1. Always in conjunction with diet, physical activity, and behavioral therapy

2. Medications should be reserved for those not achieving or sustaining weight reduction with adequate
lifestyle modifications, in those with obesity, or in those with a BMI of at least 27 kg/m 2 with significant
weight-related comorbidities (e.g., diabetes, hypertension, dyslipidemia).
3. Medication selected according to risk-benefit profile should be approved by the U.S. Food and Drug
Administration (FDA). After 1 year, approved agents should provide at least a statistically significant
5% weight loss difference from placebo, or at least 35% of treated subjects should achieve at least a 5%
weight loss from baseline and twice that of placebo-treated subjects.
4. Orlistat

a. Mechanism of action: Reduced absorption of fat by inhibition of gastric and pancreatic lipases
b. Dosing

i. Prescription: 120 mg three times daily during or up to 1 hour after meals

ii. Over the counter: 60 mg three times daily during or up to 1 hour after meals
c. Adverse effects

i. GI tract: Flatulence, oily stools, loose stools, fecal urgency, or incontinence (highly dependent
on fat content of meal)

ii. Reduced absorption of fat-soluble vitamins (A, D, E, and K): Use vitamin supplement before
or well after use.

iii. Hepatotoxicity, kidney stones (FDA warnings)

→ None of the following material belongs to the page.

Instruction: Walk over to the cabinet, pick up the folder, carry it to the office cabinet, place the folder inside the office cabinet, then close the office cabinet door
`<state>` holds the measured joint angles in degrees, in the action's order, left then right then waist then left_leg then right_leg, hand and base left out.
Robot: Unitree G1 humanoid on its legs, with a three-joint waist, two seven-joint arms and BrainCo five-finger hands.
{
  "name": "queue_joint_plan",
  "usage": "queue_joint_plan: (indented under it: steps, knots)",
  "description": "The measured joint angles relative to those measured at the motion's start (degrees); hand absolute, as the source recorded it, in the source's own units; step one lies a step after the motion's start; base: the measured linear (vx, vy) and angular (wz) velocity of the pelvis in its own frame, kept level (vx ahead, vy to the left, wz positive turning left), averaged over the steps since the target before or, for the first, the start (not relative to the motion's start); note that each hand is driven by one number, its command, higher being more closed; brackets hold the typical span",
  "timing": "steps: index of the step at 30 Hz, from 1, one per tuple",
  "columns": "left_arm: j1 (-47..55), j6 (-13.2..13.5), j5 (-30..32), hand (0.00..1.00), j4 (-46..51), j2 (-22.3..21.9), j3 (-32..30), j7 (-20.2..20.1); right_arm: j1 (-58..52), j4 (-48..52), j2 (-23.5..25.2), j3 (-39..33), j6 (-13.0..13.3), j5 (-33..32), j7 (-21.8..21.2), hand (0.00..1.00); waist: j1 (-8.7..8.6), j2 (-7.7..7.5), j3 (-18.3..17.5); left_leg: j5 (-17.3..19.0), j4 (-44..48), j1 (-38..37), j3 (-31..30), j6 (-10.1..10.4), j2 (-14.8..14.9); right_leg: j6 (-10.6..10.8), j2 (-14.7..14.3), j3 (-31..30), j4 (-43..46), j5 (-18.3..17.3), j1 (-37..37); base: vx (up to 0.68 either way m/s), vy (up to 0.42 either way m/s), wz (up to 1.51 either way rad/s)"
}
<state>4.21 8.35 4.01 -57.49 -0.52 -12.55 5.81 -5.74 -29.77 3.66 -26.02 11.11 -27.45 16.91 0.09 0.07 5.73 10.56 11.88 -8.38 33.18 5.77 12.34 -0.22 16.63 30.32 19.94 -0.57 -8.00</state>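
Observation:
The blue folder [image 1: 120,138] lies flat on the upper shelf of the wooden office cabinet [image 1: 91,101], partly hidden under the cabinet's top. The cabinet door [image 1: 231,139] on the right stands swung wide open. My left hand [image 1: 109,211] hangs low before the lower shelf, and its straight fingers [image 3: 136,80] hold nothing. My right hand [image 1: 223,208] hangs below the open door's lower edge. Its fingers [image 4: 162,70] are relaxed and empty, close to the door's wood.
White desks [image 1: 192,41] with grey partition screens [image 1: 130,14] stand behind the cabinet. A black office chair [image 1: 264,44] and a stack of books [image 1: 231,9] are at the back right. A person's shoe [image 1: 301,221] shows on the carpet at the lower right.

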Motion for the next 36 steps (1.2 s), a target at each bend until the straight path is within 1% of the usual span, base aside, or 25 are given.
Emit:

5. Phentermine/extended-release topiramate (schedule IV)

a. Mechanism of action: Phentermine promotes appetite suppression and decreases food intake secondary to its sympathomimetic activity. Mechanism of topiramate is unknown, but it can cause
appetite suppression and satiety through increased γ-aminobutyrate activity.

b. Dosing (phentermine/topiramate): Should be taken in the morning to avoid insomnia

i. Initial: 3.75/23 mg daily for 2 weeks; then increase to 7.5/46 mg daily

ii. If at least a 3% weight loss not achieved after 12 weeks, can discontinue or increase to 11.25/
69 mg daily for 2 weeks; then increase to 15/92 mg daily, if tolerated
iii. If at least a 5% weight loss not achieved with 15/92 mg daily, discontinue use. Taper when
discontinuing to avoid seizures.

iv. Dosing in moderate hepatic or renal impairment: Do not exceed 7.5/46 mg daily.

c. Adverse effects: Dry mouth, paresthesia, constipation, dysgeusia, insomnia, attention and memory
disturbances, increased heart rate
d. In women of childbearing age, obtain a negative pregnancy test before initiating and monthly
thereafter because of fetal toxicity. Stress the importance of adequate contraception during use.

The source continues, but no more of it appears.